Under federal law, those convicted of assault against family members are barred from buying guns — but the law only applies to abusers who were married to their partners, lived with them or had children with them.

House Democrats earlier this year passed a version of the Violence Against Women Act that would have closed that so-called “boyfriend loophole.” The NRA, however, opposed it, and negotiations on the legislation broke down in the Senate.

It appears, however, that the boyfriend loophole did not apply to Solis.

In August 2015, he pleaded guilty to a misdemeanor charge that he assaulted a woman he was dating who lived with him at the time, according to charging documents.

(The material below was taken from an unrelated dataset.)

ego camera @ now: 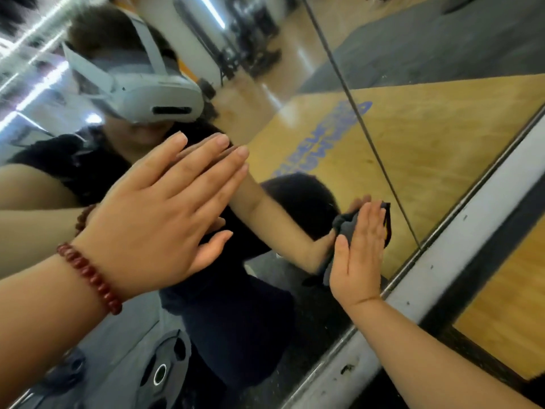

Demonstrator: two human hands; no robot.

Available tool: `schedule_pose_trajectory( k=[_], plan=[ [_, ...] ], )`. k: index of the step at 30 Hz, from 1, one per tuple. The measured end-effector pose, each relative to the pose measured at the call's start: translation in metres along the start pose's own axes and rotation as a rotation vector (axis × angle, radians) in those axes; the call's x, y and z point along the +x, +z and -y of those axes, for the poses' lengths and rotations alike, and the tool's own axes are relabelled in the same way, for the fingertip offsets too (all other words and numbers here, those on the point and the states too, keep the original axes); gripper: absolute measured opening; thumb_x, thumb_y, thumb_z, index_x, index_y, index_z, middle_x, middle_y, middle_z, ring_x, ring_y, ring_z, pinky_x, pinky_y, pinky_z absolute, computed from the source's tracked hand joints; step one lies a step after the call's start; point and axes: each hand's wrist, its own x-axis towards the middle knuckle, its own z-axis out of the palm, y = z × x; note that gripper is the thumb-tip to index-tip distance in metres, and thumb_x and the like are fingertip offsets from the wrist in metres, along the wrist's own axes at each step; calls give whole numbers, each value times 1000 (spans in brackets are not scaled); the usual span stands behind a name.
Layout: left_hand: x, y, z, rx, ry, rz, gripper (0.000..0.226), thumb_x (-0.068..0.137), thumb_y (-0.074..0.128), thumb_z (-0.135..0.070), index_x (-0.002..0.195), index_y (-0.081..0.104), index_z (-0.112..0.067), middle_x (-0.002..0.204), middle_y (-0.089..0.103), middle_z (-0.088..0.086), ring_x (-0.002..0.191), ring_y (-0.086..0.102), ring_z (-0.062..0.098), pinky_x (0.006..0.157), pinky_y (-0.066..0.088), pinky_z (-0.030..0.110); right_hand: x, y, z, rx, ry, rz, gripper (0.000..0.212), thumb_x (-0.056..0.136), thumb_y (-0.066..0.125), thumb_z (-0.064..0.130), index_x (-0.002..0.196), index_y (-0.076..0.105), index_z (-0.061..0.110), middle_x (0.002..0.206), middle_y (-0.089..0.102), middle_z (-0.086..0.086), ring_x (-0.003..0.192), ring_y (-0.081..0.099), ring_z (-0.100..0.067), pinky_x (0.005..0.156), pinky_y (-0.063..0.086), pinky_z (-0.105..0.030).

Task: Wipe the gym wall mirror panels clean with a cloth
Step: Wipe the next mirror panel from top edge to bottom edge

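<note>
my right hand (358, 255), fingers (373, 219) flat together, presses the cloth (345, 224) low on the mirror (398, 160); my bare left hand (156, 214), fingers straight, risks smudging it.

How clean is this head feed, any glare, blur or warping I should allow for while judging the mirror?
Head view: ceiling-light streaks glare in the mirror at upper left; wide-angle warping tilts the mirror frame and panel seam; the reflected background is soft, the left hand slightly blurred; the right hand pressing the dark cloth reads sharper.
</note>
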Motion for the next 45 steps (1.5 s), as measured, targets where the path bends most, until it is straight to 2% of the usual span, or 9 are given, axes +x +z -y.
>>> schedule_pose_trajectory(
  k=[4, 11, 16, 18, 25, 31, 35, 38, 45],
  plan=[
    [9, 1, -17, -27, -5, 2, 76, 94, 42, -47, 151, 31, 2, 159, 27, 17, 149, 21, 34, 122, 14, 50, 0, 5, 13, 66, 164, -39, 63, 102, 19, 43, 152, -3, 14, 161, -6, 0, 150, -12, -8, 123, 2, -46],
    [33, 15, -56, -36, 4, 29, 73, 96, 39, -46, 152, 31, -1, 160, 25, 15, 149, 21, 33, 122, 12, 49, 42, -5, 32, -36, -271, -6, 63, 104, 20, 44, 156, 5, 11, 162, 3, 0, 152, -4, -19, 124, 3, -43],
    [35, 18, -60, -1, -7, 29, 71, 98, 36, -45, 153, 27, 0, 161, 22, 15, 150, 19, 33, 121, 13, 50, 35, -8, -35, 212, 519, -163, 62, 102, 24, 34, 157, 8, 10, 165, 1, -4, 152, -2, -17, 124, 0, -38],
    [34, 19, -62, 11, -8, 34, 71, 99, 35, -44, 153, 27, 0, 161, 22, 15, 150, 20, 33, 121, 14, 51, 19, -3, -30, 252, 631, -147, 65, 101, 23, 38, 157, 4, 12, 166, -1, -6, 153, -2, -16, 124, -1, -38],
    [41, 21, -79, -31, -84, 0, 70, 96, 41, -40, 152, 30, 1, 161, 24, 15, 149, 20, 34, 123, 9, 50, 10, 7, 8, 42, 10, -44, 67, 101, 30, 38, 154, 4, 6, 161, 0, -5, 152, -6, -18, 122, -6, -31],
    [52, 26, -104, -73, -138, 7, 69, 94, 43, -35, 151, 31, 1, 161, 23, 15, 149, 19, 35, 123, 7, 50, 47, -16, -25, 198, 542, -115, 70, 104, 34, 42, 157, -2, 14, 165, -8, -2, 152, -11, -19, 124, -5, -41],
    [56, 31, -119, -104, -139, -2, 68, 92, 47, -28, 151, 31, 2, 160, 24, 16, 149, 20, 34, 122, 11, 50, 11, 2, 22, 143, 228, -41, 78, 98, 26, 57, 153, -7, 12, 161, -14, 2, 152, -14, -18, 121, -11, -30],
    [54, 35, -119, -100, -136, -28, 68, 92, 46, -25, 152, 28, 3, 161, 24, 16, 149, 22, 33, 121, 16, 49, 20, 2, 20, 71, -46, -16, 72, 104, 20, 52, 153, -3, 5, 162, -8, -8, 153, -6, -25, 124, -1, -40],
    [56, 37, -123, -113, -187, -54, 67, 94, 45, -25, 152, 27, 3, 160, 24, 15, 149, 23, 31, 121, 18, 46, 69, -18, 18, 61, -127, -51, 63, 102, 35, 26, 151, 15, -8, 161, 7, -17, 151, 4, -27, 123, 10, -46]
  ],
)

That alone should have prevented Solis from buying a gun under state and federal law. Texas law prohibits convicted abusers from buying guns within five years after the end of their punishment. Solis was sentenced to 70 days in jail.

“What matters under federal and state law is that he lived with the family member he was previously convicted of assaulting at the time of the crime,” a spokesman for Cornyn said.

The Houston police union, meanwhile, blasted Acevedo for “hijacking” a “somber moment”

“By now you have heard Chief Art Acevedo engage in a 5-minute rant on gun control outside the funeral home where fallen Sgt. Chris Brewster was taken,” a memo posted to the union’s Facebook page said. “The fact that Chief Acevedo chose that moment to make a political statement on guns, is nothing short of offensive and inappropriate. There is a time and place for every discussion and this was neither the time nor the place.”

Acevedo’s comments drew national attention and support from gun reform advocates and celebrities, including Patricia Arquette and Cher.

Cameron Kasky, who survived the Marjory Stoneman Douglas High School shooting and co-founded March For Our Lives, tweeted that “Acevedo is a leader through and through.”